NyayaAnumana & INLegalLlama: The Largest Indian Legal Judgment Prediction Dataset and Specialized Language Model for Enhanced Decision Analysis
Building a Diverse Legal Dataset
To address the scarcity of large-scale, diverse legal datasets in India, a comprehensive resource named NyayaAnumana has been developed. It includes over 702,000 preprocessed case documents sourced from Supreme Court, High Courts, District Courts, Tribunal Courts, and daily orders. This wide coverage ensures representation across judicial levels, case types, and legal complexities. NyayaAnumana stands out as the most extensive and diverse dataset for Indian legal judgment prediction, offering a solid foundation for building robust and realistic AI models tailored to the nation's legal landscape.
INLegalLlama Model Explanation and Interface Overview
Developing a Specialized Legal Language Model
To harness the potential of the NyayaAnumana dataset, a domain-specific generative language model named INLegalLLaMA was introduced. Based on the LLaMA architecture, this model undergoes a two-step training process: continued pretraining on Indian legal texts to embed deep domain knowledge, followed by supervised fine-tuning on judgment prediction tasks. INLegalLLaMA is designed to understand the semantic and structural intricacies of Indian judicial language, allowing it to generate legally coherent predictions and explanations, which are vital in high-stakes applications like legal decision support systems.

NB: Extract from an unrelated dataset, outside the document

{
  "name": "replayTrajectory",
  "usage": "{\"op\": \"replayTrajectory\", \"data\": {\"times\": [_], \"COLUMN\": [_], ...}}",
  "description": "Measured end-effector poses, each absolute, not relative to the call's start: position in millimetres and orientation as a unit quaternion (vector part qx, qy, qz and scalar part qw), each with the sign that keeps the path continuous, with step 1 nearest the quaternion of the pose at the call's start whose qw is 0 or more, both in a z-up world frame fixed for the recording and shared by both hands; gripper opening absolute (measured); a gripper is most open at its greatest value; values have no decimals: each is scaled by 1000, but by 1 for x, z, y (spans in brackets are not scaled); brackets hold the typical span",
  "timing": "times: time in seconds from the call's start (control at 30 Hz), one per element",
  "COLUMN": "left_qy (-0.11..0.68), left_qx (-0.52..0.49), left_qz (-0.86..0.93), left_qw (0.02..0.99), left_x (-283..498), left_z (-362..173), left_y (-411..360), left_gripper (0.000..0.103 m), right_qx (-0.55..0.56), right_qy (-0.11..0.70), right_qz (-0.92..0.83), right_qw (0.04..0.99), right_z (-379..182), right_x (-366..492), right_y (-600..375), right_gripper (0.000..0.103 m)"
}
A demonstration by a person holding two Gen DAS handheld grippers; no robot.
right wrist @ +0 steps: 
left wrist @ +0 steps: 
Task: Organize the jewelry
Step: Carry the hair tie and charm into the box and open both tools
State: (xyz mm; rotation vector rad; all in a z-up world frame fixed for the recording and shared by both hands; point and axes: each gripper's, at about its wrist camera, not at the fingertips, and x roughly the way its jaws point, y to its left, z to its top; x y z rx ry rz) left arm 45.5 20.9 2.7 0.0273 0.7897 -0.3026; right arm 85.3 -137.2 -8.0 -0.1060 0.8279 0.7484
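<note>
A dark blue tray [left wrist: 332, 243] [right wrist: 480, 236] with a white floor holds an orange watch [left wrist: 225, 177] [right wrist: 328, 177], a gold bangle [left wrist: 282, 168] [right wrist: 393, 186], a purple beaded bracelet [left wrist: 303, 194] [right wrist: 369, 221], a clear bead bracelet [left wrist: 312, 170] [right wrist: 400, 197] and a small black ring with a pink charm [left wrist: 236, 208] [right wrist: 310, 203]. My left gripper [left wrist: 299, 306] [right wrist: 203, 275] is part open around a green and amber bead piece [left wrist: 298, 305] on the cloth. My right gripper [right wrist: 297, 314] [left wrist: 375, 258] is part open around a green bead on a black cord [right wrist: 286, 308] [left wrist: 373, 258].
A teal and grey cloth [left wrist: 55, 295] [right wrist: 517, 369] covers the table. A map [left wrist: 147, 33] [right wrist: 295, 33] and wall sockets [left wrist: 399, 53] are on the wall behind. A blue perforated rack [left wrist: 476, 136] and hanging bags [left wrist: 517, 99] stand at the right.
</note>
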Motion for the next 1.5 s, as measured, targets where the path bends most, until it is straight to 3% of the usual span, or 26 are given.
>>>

Distribution of source of cases in NyayaAnumana dataset.
Methodology for Judgment Prediction and Explanation
The study employs a dual-task framework for legal judgment prediction and explanation. For prediction, transformer-based models like InLegalBERT and LLMs perform binary/ternary classification by splitting lengthy legal documents into 512-token chunks with overlapping windows, addressing context limitations. The explanation component leverages INLegalLlama to generate human-readable justifications, evaluated using lexical metrics (ROUGE, BLEU), semantic similarity (BERTScore), and expert reviews. Expert evaluations rated the model’s explanations 3.54/5 on a Likert scale, showcasing near-expert alignment in rationale clarity.

Model diagram for judgement prediction.
Key Findings and Model Performance
Key findings reveal 10–15% accuracy gains for models trained on NyayaAnumana compared to ILDC-trained counterparts, underscoring the dataset’s superior quality. INLegalLlama achieved 76.05% accuracy in explanation tasks, outperforming LLaMa-2 (57.26%) and GPT-3.5, with tests confirming its generalization to future cases. Incorporating diverse court hierarchies (e.g., High Courts) enhanced model robustness, while temporal validation ensured reliable performance on unseen data from 2020–2024.

INLegalLlama training and Inference pipeline.
Implications and Future Directions
The work addresses India’s judicial backlog by automating judgment prediction while maintaining transparency through explanations. Future steps include expanding the dataset to regional languages (e.g., Hindi, Bengali) and refining quantization techniques for larger models. The authors emphasize ethical AI deployment, advocating human oversight and open access via GitHub. The INLegalLlama model is available on Hugging Face, and the NyayaAnumana dataset is accessible through Huggingface. This initiative aims to democratize legal AI research and applications in India, fostering collaboration and innovation in the field.